__Supplied information__.
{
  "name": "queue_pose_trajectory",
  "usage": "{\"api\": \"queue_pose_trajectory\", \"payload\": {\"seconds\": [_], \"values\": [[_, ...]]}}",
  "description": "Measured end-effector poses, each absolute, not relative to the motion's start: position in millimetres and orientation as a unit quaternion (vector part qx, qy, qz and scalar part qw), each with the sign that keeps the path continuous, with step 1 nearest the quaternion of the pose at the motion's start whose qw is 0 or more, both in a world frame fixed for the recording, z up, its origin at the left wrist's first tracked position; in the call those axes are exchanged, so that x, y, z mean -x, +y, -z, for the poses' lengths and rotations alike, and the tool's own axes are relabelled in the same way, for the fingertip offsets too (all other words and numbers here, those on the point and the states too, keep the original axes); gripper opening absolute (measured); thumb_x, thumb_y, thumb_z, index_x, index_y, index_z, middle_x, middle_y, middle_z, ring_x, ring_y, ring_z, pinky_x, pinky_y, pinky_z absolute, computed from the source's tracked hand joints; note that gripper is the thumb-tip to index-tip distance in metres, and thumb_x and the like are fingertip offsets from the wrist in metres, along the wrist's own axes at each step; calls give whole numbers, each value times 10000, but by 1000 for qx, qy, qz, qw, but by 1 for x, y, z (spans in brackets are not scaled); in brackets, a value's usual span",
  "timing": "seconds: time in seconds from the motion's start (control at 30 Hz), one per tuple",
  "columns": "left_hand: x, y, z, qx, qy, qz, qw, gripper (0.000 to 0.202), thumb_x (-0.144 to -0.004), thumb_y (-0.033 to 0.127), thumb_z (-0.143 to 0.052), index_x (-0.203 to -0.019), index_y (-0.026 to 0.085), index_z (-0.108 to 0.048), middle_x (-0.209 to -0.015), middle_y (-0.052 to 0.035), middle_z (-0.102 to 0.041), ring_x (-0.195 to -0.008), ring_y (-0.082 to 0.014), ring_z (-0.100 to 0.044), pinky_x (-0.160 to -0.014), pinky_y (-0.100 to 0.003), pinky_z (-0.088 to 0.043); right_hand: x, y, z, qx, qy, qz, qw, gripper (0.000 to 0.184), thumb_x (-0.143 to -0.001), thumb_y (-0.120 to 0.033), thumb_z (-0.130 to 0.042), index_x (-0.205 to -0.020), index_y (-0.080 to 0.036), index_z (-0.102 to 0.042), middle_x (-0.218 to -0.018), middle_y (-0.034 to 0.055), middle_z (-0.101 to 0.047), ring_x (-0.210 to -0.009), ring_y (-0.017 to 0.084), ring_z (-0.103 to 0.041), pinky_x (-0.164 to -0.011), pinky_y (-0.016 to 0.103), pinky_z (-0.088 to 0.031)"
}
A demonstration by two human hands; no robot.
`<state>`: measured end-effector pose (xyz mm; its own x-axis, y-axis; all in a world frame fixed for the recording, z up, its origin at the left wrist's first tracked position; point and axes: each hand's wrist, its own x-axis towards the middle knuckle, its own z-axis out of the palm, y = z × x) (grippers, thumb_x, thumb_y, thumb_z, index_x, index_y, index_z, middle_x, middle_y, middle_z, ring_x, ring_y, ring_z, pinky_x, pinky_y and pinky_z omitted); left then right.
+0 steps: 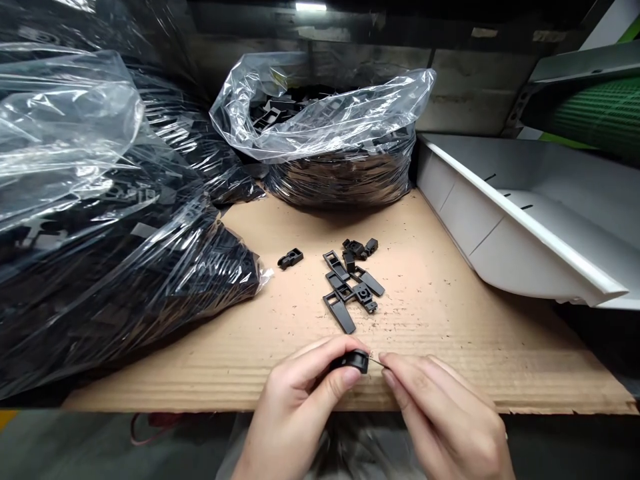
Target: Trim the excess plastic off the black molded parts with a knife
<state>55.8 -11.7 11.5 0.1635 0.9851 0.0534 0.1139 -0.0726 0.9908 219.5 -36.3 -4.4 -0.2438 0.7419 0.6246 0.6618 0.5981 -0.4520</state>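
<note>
My left hand [300, 393] pinches a small black plastic part [356, 361] with a rounded end between thumb and fingers, just above the front of the cardboard. Close on its right, my right hand [443, 403] is closed on a thin metal pin [377, 363]. The pin's far end meets the right side of the black part; whether it goes in cannot be made out. Beyond my hands lies a loose group of black plastic pieces, among them flat clips [341, 313] with rectangular openings and blocky pieces [364, 294]. One black piece [291, 258] lies apart to the left.
Clear bags of black parts stand at left [150, 267] and at the back [340, 170]. A grey-white plastic tray [525, 223] with a few dark slivers flanks the right side. Corrugated cardboard [430, 300] covers the work surface, its front edge near my wrists.
</note>
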Motion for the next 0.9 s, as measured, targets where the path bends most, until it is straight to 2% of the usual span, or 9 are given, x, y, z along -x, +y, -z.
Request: {"api": "queue_pose_trajectory", "payload": {"seconds": [0.13,0.23,0.3,0.37,0.5,0.67,0.73,0.83,0.9], "values": [[-54,-12,-11,-592,453,-449,493,279,-727,74,-612,-840,317,-691,-871,100,-696,-844,-82,-623,-760,-84,-453,-219,-36,4,450,-782,-82,423,267,-776,-32,-524,-1026,-127,-542,-734,64,-613,-647,158,-589,-581,254,-474],[-52,-10,-10,-612,429,-456,484,272,-736,69,-607,-844,303,-693,-877,87,-695,-848,-92,-623,-774,-100,-455,-217,-35,-3,486,-743,-219,404,132,-829,-130,-464,-857,-168,-587,-621,6,-556,-536,115,-547,-514,212,-438],[-51,-9,-9,-616,422,-458,482,273,-742,72,-606,-857,304,-691,-895,83,-693,-859,-99,-623,-785,-114,-458,-215,-35,-10,503,-712,-304,384,184,-849,-193,-430,-720,-187,-560,-563,-23,-502,-501,96,-512,-484,192,-403],[-50,-10,-8,-616,419,-459,484,292,-743,68,-608,-873,318,-686,-912,89,-690,-875,-98,-619,-805,-119,-451,-214,-35,-16,508,-701,-348,361,222,-853,-221,-418,-661,-190,-524,-559,-32,-477,-513,92,-493,-485,185,-379],[-48,-10,-8,-629,399,-455,488,321,-757,57,-596,-899,334,-673,-926,95,-684,-897,-98,-611,-827,-132,-443,-218,-31,-22,498,-681,-432,318,247,-858,-266,-420,-657,-178,-533,-559,-37,-450,-529,85,-453,-496,185,-350],[-47,-10,-12,-669,379,-434,470,268,-790,74,-554,-878,300,-666,-1007,56,-650,-932,-126,-596,-836,-169,-445,-232,-23,-28,362,-508,-756,200,258,-833,-377,-478,-796,-157,-609,-483,-64,-435,-363,18,-262,-364,139,-221],[-47,-11,-11,-680,385,-433,449,275,-805,81,-529,-917,302,-647,-1061,50,-622,-954,-132,-586,-844,-179,-442,-234,-25,-29,389,-496,-746,216,279,-822,-393,-491,-754,-153,-614,-489,-53,-461,-355,13,-272,-356,137,-219],[-50,-14,-6,-700,406,-439,389,376,-815,51,-497,-1076,314,-560,-1054,48,-609,-977,-118,-563,-854,-171,-430,-228,-36,-23,518,-552,-549,355,257,-827,-369,-480,-731,-169,-609,-540,-26,-511,-407,41,-379,-388,148,-313],[-52,-16,-1,-732,399,-454,314,405,-809,14,-475,-1110,278,-538,-1082,33,-585,-1008,-118,-538,-887,-171,-405,-222,-42,-16,553,-582,-423,420,197,-829,-323,-476,-769,-190,-609,-584,-15,-545,-438,65,-438,-411,155,-371]]}}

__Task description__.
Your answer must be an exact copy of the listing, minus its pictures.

__Task solution__.
{
  "name": "queue_pose_trajectory",
  "usage": "{\"api\": \"queue_pose_trajectory\", \"payload\": {\"seconds\": [_], \"values\": [[_, ...]]}}",
  "description": "Measured end-effector poses, each absolute, not relative to the motion's start: position in millimetres and orientation as a unit quaternion (vector part qx, qy, qz and scalar part qw), each with the sign that keeps the path continuous, with step 1 nearest the quaternion of the pose at the motion's start whose qw is 0 or more, both in a world frame fixed for the recording, z up, its origin at the left wrist's first tracked position; in the call those axes are exchanged, so that x, y, z mean -x, +y, -z, for the poses' lengths and rotations alike, and the tool's own axes are relabelled in the same way, for the fingertip offsets too (all other words and numbers here, those on the point and the states too, keep the original axes); gripper opening absolute (measured); thumb_x, thumb_y, thumb_z, index_x, index_y, index_z, middle_x, middle_y, middle_z, ring_x, ring_y, ring_z, pinky_x, pinky_y, pinky_z absolute, computed from the source's tracked hand joints; note that gripper is the thumb-tip to index-tip distance in metres, and thumb_x and the like are fingertip offsets from the wrist in metres, along the wrist's own axes at each step; calls give whole numbers, each value times 10000, but by 1000 for qx, qy, qz, qw, but by 1 for x, y, z (spans in brackets are not scaled); in brackets, a value's usual span",
  "timing": "seconds: time in seconds from the motion's start (control at 30 Hz), one per tuple",
  "columns": "left_hand: x, y, z, qx, qy, qz, qw, gripper (0.000 to 0.202), thumb_x (-0.144 to -0.004), thumb_y (-0.033 to 0.127), thumb_z (-0.143 to 0.052), index_x (-0.203 to -0.019), index_y (-0.026 to 0.085), index_z (-0.108 to 0.048), middle_x (-0.209 to -0.015), middle_y (-0.052 to 0.035), middle_z (-0.102 to 0.041), ring_x (-0.195 to -0.008), ring_y (-0.082 to 0.014), ring_z (-0.100 to 0.044), pinky_x (-0.160 to -0.014), pinky_y (-0.100 to 0.003), pinky_z (-0.088 to 0.043); right_hand: x, y, z, qx, qy, qz, qw, gripper (0.000 to 0.184), thumb_x (-0.143 to -0.001), thumb_y (-0.120 to 0.033), thumb_z (-0.130 to 0.042), index_x (-0.205 to -0.020), index_y (-0.080 to 0.036), index_z (-0.102 to 0.042), middle_x (-0.218 to -0.018), middle_y (-0.034 to 0.055), middle_z (-0.101 to 0.047), ring_x (-0.210 to -0.009), ring_y (-0.017 to 0.084), ring_z (-0.103 to 0.041), pinky_x (-0.164 to -0.011), pinky_y (-0.016 to 0.103), pinky_z (-0.088 to 0.031)"
}
A demonstration by two human hands; no robot.
`<state>`: measured end-effector pose (xyz mm; its own x-axis, y-axis; all in a world frame fixed for the recording, z up, its origin at the left wrist's first tracked position; point and axes: each hand's wrist, its own x-axis towards the middle knuckle, its own z-axis out of the palm, y = z × x) (grippers, thumb_x, thumb_y, thumb_z, index_x, index_y, index_z, middle_x, middle_y, middle_z, ring_x, ring_y, ring_z, pinky_x, pinky_y and pinky_z omitted); left then right.
+0 steps: 
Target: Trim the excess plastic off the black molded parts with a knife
<state>55.8 -11.7 11.5 0.1635 0.9851 0.0534 0.1139 -0.0726 0.9908 219.5 -36.3 -4.4 -0.2438 0.7419 0.6246 0.6618 0.5981 -0.4520</state>
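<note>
My left hand [300, 393] pinches a small black plastic part [356, 361] with a rounded end between thumb and fingers, just above the front of the cardboard. Close on its right, my right hand [443, 403] is closed on a thin metal pin [377, 363]. The pin's far end meets the right side of the black part; whether it goes in cannot be made out. Beyond my hands lies a loose group of black plastic pieces, among them flat clips [341, 313] with rectangular openings and blocky pieces [364, 294]. One black piece [291, 258] lies apart to the left.
Clear bags of black parts stand at left [150, 267] and at the back [340, 170]. A grey-white plastic tray [525, 223] with a few dark slivers flanks the right side. Corrugated cardboard [430, 300] covers the work surface, its front edge near my wrists.
</note>
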Motion for the next 0.9 s, as measured, targets where the path bends most, until it is straight to 2% of the usual span, or 9 are given, x, y, z along -x, +y, -z.
Request: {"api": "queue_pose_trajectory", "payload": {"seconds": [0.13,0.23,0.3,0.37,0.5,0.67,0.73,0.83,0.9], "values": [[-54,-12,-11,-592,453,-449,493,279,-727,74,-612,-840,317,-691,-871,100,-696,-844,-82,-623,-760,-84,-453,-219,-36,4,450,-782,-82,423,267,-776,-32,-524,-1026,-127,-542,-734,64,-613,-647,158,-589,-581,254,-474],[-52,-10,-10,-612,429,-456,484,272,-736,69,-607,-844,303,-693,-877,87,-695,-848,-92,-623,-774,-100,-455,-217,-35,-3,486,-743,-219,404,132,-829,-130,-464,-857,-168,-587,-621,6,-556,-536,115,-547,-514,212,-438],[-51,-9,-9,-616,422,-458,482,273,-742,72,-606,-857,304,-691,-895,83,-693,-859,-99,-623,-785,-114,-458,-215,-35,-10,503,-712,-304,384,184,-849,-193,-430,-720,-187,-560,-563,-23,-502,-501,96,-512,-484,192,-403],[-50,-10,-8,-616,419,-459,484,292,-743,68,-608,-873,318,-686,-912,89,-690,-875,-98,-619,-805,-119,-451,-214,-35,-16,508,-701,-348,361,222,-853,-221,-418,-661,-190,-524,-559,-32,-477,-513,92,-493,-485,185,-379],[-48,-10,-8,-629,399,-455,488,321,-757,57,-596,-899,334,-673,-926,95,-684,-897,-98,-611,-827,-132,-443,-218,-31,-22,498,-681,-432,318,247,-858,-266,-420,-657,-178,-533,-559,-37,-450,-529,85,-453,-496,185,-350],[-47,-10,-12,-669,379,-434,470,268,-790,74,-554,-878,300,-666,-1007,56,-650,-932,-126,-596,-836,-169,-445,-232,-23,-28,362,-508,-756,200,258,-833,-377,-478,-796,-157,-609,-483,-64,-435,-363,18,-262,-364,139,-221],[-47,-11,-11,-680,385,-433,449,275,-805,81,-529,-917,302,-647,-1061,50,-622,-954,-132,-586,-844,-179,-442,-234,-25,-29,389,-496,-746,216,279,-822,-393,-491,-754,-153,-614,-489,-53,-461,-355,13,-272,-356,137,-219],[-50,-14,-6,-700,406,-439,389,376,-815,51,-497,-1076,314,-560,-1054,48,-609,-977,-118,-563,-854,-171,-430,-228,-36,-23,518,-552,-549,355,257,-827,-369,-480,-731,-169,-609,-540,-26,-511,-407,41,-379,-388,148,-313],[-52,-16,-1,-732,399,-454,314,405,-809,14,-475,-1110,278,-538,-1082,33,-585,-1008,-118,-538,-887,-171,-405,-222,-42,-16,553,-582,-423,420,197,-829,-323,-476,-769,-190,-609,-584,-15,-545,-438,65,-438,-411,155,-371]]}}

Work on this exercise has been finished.